Probability fact of the day

by on February 29, 2012 at 10:55 am in Economics | Permalink

The average class size experienced by students is almost always larger than the average class size experienced by professors.

More at God Plays Dice. I recall a JEP piece (?) many years ago which used the same idea to explain the “road curse”–given two equally good roads most people will always choose the more crowded!

mobile February 29, 2012 at 11:06 am

Likewise, the number of times you will find yourself in a group with five other guys and one woman is much larger than the number of times you will be the only guy in a group with six women.

John Thacker February 29, 2012 at 11:10 am

The parallel situation is that if half of all groups are 6 men and 1 woman, and the other half are 1 man and 6 women, then both women and men will spend much more of their time in groups dominated by their own sex, and things will seem skewed to both.

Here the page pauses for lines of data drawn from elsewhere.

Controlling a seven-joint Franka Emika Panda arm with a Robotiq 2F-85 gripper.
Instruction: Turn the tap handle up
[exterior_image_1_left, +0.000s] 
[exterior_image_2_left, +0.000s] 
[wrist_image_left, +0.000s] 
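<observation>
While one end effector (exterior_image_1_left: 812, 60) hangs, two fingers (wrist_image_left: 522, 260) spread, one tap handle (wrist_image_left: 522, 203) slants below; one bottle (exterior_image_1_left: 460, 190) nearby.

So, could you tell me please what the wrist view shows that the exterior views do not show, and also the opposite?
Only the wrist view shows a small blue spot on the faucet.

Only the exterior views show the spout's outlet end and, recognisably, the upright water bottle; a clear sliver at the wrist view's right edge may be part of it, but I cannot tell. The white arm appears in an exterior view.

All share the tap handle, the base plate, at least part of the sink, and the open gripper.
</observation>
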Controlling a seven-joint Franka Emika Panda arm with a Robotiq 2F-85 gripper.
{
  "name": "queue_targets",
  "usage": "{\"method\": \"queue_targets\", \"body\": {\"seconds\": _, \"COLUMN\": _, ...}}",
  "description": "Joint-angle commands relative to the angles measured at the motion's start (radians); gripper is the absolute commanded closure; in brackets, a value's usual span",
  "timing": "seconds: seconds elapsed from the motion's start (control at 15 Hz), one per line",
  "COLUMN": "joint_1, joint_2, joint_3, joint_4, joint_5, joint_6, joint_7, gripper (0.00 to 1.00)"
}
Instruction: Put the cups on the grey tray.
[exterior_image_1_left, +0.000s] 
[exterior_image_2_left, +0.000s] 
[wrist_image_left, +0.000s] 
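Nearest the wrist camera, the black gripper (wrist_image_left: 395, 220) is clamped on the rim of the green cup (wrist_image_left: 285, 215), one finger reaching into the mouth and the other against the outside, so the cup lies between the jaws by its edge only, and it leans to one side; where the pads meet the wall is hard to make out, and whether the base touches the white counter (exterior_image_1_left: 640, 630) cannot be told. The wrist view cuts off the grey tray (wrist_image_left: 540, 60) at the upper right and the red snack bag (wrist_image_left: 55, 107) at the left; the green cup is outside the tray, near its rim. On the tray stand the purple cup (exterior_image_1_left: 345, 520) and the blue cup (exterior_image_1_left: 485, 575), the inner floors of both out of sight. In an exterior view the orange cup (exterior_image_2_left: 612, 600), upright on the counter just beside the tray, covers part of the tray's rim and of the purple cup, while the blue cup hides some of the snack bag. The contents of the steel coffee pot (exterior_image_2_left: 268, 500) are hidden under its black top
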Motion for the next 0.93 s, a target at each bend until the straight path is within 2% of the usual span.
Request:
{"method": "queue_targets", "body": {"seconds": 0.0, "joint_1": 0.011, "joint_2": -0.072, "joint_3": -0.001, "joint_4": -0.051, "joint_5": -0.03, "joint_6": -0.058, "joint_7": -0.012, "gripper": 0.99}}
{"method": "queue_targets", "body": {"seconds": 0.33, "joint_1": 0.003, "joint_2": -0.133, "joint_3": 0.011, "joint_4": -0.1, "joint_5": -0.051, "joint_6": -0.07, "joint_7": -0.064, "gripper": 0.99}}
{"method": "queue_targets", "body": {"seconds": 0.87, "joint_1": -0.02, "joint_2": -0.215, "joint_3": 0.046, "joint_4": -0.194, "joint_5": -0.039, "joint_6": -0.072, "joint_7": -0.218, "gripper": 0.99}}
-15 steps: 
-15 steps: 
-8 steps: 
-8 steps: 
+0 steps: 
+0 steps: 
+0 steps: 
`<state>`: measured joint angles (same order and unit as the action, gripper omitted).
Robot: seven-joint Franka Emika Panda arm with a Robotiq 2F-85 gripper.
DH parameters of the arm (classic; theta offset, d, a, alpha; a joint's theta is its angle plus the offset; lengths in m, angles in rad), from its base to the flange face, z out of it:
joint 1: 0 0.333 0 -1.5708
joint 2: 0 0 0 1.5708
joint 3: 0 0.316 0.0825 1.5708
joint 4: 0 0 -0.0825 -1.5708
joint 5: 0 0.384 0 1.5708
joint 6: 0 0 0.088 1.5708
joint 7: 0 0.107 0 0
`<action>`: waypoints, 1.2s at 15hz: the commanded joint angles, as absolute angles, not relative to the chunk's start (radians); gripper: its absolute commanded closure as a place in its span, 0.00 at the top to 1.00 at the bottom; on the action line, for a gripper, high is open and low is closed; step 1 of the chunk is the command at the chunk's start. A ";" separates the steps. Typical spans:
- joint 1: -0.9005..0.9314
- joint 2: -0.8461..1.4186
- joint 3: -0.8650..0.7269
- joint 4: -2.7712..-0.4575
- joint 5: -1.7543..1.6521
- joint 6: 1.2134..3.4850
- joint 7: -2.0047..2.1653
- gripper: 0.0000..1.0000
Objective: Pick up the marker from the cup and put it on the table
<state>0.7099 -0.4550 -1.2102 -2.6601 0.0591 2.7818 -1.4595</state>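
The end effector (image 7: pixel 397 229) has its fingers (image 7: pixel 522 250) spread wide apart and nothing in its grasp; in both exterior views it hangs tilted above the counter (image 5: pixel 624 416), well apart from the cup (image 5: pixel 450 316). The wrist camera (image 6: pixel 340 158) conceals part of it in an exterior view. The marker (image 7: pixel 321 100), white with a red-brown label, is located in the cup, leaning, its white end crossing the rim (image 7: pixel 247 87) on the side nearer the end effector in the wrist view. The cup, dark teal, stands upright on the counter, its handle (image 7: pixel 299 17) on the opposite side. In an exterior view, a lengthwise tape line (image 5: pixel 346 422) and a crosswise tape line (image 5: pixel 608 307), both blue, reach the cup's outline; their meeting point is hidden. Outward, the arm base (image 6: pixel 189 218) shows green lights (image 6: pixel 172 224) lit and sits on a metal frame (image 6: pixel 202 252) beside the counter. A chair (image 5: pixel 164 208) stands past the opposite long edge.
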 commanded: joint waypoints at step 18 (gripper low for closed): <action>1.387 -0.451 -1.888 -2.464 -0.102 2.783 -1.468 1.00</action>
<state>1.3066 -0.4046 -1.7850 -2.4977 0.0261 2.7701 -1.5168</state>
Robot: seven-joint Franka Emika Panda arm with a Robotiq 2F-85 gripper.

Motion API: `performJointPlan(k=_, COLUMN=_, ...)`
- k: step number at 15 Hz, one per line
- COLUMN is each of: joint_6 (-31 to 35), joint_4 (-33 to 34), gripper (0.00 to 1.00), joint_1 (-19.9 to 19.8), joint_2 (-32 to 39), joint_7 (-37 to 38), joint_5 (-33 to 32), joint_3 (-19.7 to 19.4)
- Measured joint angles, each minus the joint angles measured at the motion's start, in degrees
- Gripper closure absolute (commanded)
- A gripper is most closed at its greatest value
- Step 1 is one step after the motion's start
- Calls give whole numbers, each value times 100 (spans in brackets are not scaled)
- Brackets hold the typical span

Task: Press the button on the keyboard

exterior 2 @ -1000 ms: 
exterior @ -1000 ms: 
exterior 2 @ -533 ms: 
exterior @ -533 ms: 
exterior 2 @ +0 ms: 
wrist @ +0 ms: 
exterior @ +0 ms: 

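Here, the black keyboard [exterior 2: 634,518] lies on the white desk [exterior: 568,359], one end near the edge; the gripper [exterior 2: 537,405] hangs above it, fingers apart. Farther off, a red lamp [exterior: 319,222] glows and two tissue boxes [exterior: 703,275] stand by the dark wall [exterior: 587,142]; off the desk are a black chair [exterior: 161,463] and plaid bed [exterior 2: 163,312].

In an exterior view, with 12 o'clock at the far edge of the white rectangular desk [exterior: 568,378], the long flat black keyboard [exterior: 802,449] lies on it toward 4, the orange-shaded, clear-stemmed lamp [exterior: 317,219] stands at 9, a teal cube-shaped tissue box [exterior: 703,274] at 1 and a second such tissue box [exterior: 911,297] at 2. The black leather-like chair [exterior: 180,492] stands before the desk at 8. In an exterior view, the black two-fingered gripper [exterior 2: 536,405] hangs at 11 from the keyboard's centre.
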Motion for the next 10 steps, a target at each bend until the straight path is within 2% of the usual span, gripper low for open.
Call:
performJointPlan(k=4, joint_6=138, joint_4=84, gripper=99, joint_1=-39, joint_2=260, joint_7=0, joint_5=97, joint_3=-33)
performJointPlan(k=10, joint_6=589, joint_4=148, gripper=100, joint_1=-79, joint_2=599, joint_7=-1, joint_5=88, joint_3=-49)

Andy February 29, 2012 at 6:18 pm

Since groups are not randomly chosen this doesn’t seem like a very good example of this effect.

Daniel Dostal March 1, 2012 at 1:49 pm

Neither the classes nor roads we choose to take are random. Probabilities do not often have randomness at their core. Assuming randomness exists.

Willitts February 29, 2012 at 9:09 pm

Diversity is hard.

Erik February 29, 2012 at 11:08 am

Your friends have more friends than you do.

tkehler February 29, 2012 at 11:31 am

You will quit the clubs who accept you as a member.

jrm February 29, 2012 at 5:42 pm

Everyone around you is an idiot.

Bill Rich February 29, 2012 at 11:11 am

This is a perception fact rather than a probability fact.

John Thacker February 29, 2012 at 11:16 am

No, this is a probability fact. It has to do with what you’re weighting by when averaging.

One question is: “Pick a random professor. What size class does she teach?” The other question is “Pick a random student. What size class does he have?” (It works the same if you assume that each person only has one class; the principle is the same if you average the classes that professors or students have.)

Those are different questions, probabilistically, because they put different measures on the events. One is a uniform distribution over professors, one is a uniform distribution over students.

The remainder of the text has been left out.